Meadows offered to extend enhanced unemployment at $600 per week for four months as a stand-alone bill, Politico reported, but Democrats want it extended through the first quarter of 2021 – a nine month extension.
Meadows and Mnuchin rejected that but the treasury secretary voiced optimism about negotiations as he left the Capitol building.
‘I would say on certain issues we made progress. On certain issues we’re still very far apart. We’re going to either speak tomorrow or meet again tomorrow and meet on Saturday,’ he said Thursday night.
Schumer said both sides wanted to come to a deal.
‘Did we have a good discussion? Yes. Will we continue to discuss? Yes. Do we want to continue to come to an agreement? Absolutely. But it’s got to meet the gravity of the problem,’ he said.
The group of four have met for four days in a row but have failed to make a deal.
All the players say they want an agreement but none have – yet – been willing to compromise on key points, such as the amount to extend the unemployment benefits, for how long, and additional funding for cities and states whose budgets took a hit during the pandemic.
Congress and White House officials have spent the week in negotiations after Senate Republican Leader Mitch McConnell presented a proposal on Monday.

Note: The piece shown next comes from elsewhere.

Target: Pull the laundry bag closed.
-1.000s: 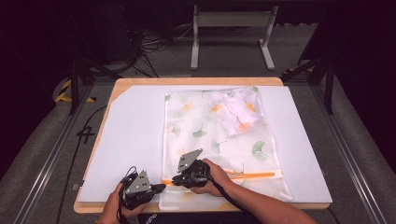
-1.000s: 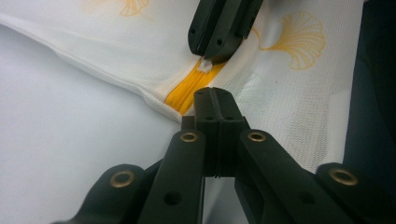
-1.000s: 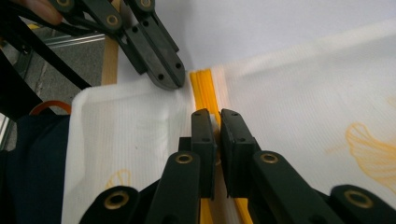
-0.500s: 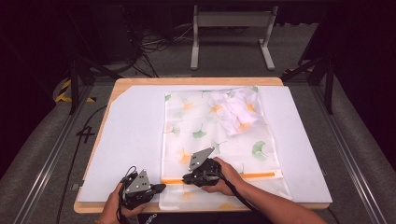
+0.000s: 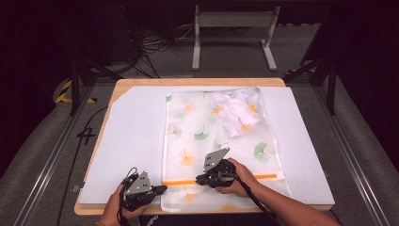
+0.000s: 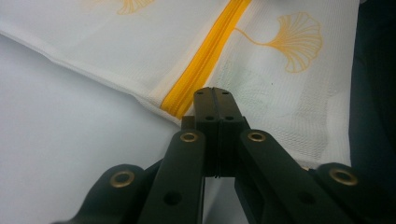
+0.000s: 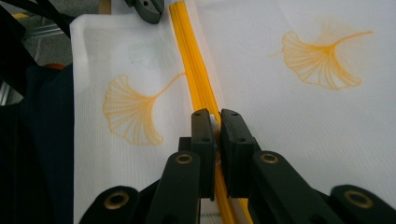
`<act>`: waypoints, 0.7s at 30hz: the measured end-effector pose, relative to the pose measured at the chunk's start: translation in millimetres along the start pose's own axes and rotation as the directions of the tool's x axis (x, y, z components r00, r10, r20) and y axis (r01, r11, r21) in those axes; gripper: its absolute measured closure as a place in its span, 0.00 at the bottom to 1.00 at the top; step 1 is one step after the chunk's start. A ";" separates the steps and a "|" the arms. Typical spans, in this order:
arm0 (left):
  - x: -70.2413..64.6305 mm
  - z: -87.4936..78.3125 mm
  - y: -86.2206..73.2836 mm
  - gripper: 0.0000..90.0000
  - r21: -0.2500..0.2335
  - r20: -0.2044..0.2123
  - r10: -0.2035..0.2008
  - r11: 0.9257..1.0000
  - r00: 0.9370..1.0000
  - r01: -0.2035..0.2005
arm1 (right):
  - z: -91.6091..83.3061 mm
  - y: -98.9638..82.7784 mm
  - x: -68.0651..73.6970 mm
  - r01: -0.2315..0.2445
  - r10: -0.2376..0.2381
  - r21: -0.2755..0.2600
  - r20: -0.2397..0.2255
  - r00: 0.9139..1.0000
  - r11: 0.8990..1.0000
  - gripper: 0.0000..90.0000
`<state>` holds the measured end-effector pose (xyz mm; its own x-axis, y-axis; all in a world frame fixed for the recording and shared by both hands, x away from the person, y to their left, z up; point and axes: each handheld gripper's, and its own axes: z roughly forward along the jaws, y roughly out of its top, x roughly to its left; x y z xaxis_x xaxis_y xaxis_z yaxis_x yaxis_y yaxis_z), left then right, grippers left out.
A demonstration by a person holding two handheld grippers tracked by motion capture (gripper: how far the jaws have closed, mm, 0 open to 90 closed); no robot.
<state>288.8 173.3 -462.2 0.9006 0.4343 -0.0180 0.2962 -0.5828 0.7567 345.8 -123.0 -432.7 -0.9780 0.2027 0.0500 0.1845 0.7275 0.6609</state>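
The mesh laundry bag (image 5: pixel 221 141) lies flat on the white-covered table (image 5: pixel 131 141), a crumpled garment (image 5: pixel 237 113) inside near its far end, the orange zipper (image 5: pixel 254 177) crossing the near end. You look to be mid-way through zipping it. Your right tool (image 7: pixel 215 122) is clamped on what seems to be the slider (image 7: pixel 214 120), partway along the track. Your left tool (image 6: pixel 213 95) is fully closed at the bag's corner by the zipper's end, apparently pinning it. Next, draw the slider steadily along while that corner stays taut.
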 end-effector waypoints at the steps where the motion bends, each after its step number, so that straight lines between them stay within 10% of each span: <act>1: 0.1 0.1 -0.1 1.00 -0.002 0.002 -0.003 1.000 1.000 0.003 | -1.5 -1.3 0.0 -0.004 0.004 0.001 0.003 1.000 1.000 0.94; 21: 1.5 0.0 -0.3 1.00 -0.003 0.010 -0.001 1.000 1.000 0.001 | -36.6 -35.8 -7.6 -0.043 0.042 0.022 0.064 0.997 0.999 0.94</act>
<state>290.0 174.1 -462.5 0.9036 0.4277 -0.0251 0.2958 -0.5805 0.7587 343.0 -174.6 -429.4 -0.9611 0.2745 0.0298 0.2290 0.7324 0.6412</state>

His plan quickly stalled after conservative Republican senators complained about its $1 trillion price tag and Democrats – plus some Republicans – criticized the package for containing non-COVID matters, such as funding for a new FBI headquarters.
Democrats have taken advantage of the in-fighting among Republicans to push for expanded relief options, such as food assistance programs.

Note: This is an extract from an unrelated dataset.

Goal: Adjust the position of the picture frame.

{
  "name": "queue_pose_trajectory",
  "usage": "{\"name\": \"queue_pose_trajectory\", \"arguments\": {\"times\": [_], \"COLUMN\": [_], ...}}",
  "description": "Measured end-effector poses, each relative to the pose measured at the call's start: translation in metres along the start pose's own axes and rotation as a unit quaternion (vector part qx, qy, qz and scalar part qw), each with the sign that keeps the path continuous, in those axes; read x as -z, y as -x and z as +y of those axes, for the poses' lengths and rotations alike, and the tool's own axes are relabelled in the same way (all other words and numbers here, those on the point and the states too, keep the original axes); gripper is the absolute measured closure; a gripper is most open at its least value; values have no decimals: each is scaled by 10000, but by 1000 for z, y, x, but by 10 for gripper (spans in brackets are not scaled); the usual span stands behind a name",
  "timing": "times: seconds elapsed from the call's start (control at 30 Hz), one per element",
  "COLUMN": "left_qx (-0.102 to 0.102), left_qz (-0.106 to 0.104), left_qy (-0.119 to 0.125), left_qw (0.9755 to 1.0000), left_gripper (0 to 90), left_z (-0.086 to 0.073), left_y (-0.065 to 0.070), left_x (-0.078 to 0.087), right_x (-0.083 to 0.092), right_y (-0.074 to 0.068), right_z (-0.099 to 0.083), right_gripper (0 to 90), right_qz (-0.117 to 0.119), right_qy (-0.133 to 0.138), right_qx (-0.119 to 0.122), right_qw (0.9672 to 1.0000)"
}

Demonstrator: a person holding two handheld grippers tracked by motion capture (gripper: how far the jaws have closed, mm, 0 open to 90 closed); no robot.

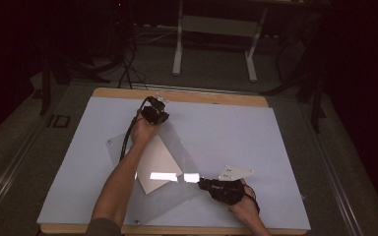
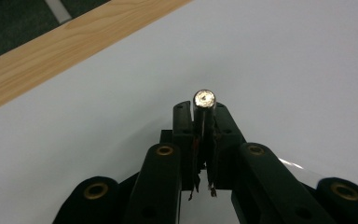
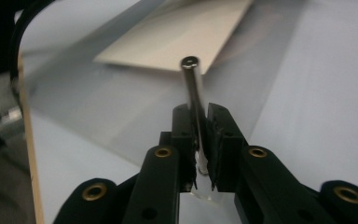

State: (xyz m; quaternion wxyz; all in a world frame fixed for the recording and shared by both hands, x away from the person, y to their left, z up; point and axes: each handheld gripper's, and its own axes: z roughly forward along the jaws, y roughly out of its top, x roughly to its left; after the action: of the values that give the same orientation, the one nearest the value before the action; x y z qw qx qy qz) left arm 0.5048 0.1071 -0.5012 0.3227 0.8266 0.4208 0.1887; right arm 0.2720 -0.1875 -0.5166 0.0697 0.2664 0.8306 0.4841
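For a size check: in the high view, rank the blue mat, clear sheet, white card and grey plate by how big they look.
1. Blue mat
2. Clear sheet
3. White card
4. Grey plate

The plate rides above the table, nearer the camera, so it may look slightly large.

Table top (image 1: 236,132): a pale blue-white sheet covers most of the middle of the high view.
Wooden edge (image 1: 216,98): a light wood strip shows along the far side of the sheet, and another along the near side at the bottom of the frame.
Floor (image 1: 15,147): dark grey, at the left and right of the table.
White frame (image 1: 214,29): a stand with two legs at the upper middle, behind the table.
Cables (image 1: 128,69): dark, on the floor at the upper left.
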Motion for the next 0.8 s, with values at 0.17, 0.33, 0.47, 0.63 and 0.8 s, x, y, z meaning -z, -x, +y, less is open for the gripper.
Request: {"name": "queue_pose_trajectory", "arguments": {"times": [0.17,0.33,0.47,0.63,0.8], "left_qx": [149,298,324,439,559], "left_qz": [44,-194,-308,-405,-517], "left_qy": [-77,-87,-100,-115,-112], "left_qw": [9998,9993,9990,9981,9970], "left_gripper": [840,846,849,850,850], "left_z": [-4,-8,-10,-12,-14], "left_y": [-9,-22,-31,-41,-47], "left_x": [6,19,29,40,47], "right_x": [6,14,19,23,27], "right_y": [18,34,46,64,83], "right_z": [4,13,19,31,46], "right_gripper": [809,804,795,792,788], "right_qz": [-158,-358,-413,-411,-552], "right_qy": [72,115,195,291,365], "right_qx": [-336,-450,-594,-813,-838], "right_qw": [9993,9983,9972,9954,9943]}}
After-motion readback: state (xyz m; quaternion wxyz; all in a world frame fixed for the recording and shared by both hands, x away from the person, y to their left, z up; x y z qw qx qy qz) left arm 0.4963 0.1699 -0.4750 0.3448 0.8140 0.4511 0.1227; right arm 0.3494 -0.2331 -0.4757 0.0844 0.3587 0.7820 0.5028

Meanwhile, the loss of the unemployment benefits will strike a financial blow to the tens of millions of Americans who lost their jobs due to the coronavirus pandemic.

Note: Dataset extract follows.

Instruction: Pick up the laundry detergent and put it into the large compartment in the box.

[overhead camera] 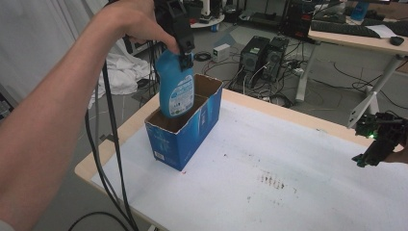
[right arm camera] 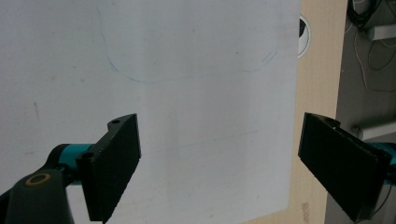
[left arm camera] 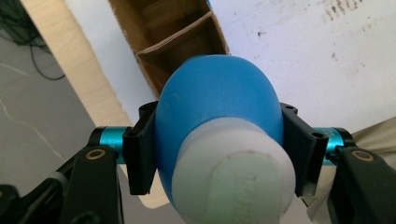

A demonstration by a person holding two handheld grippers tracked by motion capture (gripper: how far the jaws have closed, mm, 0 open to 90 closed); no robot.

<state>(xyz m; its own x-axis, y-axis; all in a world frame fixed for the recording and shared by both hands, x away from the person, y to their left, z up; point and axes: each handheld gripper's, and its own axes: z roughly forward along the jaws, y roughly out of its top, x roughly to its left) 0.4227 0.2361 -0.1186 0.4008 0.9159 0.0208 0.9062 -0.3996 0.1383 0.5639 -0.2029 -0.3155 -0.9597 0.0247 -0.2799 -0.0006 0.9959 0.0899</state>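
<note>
A blue plastic bottle (overhead camera: 176, 86) with a printed label and a white cap (left arm camera: 233, 175) hangs upright, its lower end inside the near compartment of an open blue cardboard box (overhead camera: 185, 130). My left gripper (overhead camera: 185, 57) is shut on the bottle's neck from above; its jaws press both sides of the blue shoulder (left arm camera: 219, 98). A cardboard divider (left arm camera: 175, 39) splits the box below. My right gripper (right arm camera: 219, 168) is open over the white sheet (right arm camera: 187, 70), with nothing between its jaws, at the table's right edge (overhead camera: 377, 144).
The box stands near the table's left corner on a white sheet (overhead camera: 269, 173) with dark stains. The wooden table rim (overhead camera: 279, 108) runs behind. On the floor beyond are computer towers (overhead camera: 262, 55), cables and a second desk (overhead camera: 365, 41).
</note>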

The talks stalled amid news the U.S. economy suffered its worst drop in history in the second quarter of 2020 – shrinking by 33 per cent in the April-June quarter. Unemployment sits at 14.7 per cent.
President Trump, who is banking his re-election hopes on a strong U.S. economy, appears eager for a deal.
He urged Democrats to come to the table after Senate Republicans failed to come together on consensus.
‘We want a temporary extension of expanded unemployment benefits,’ he said during a Thursday briefing at the White House.
He also said he’d push for the package to include another round of checks for Americans – similar to the $1,200 checks that were circulated, and signed by the president, earlier this year.
‘We need Democrats to join us to pass additional economic relief payments for American citizens,’ Trump said, putting the pressure on the opposition. ‘Like the payments sent directly to 160 million Americans earlier this year, which was a tremendously successful program.’
He added: ‘This money will help millions of hardworking families get by.’
Senate Republicans on Thursday tried to force through a standalone measure that would renew federal unemployment payments at 66 percent of lost wages, or $200 per week.
But Democrats blocked the legislation, saying it was not enough.
The Senate adjourned and left town for the weekend but McConnell put a legislative procedure in place that would allow a vote on a compromise package next week.
Democrats are playing hardball, demanding much more than the $1 trillion that McConnell originally offered, arguing Americans need additional assistance. House Democrats passed a $3 trillion plan in May that the Senate rejected.
McConnell has tried to push the blame to the opposition.
‘They won’t engage. Period,’ McConnell said Thursday as he opened the Senate. ‘The Democrats are saying, my way or the highway.’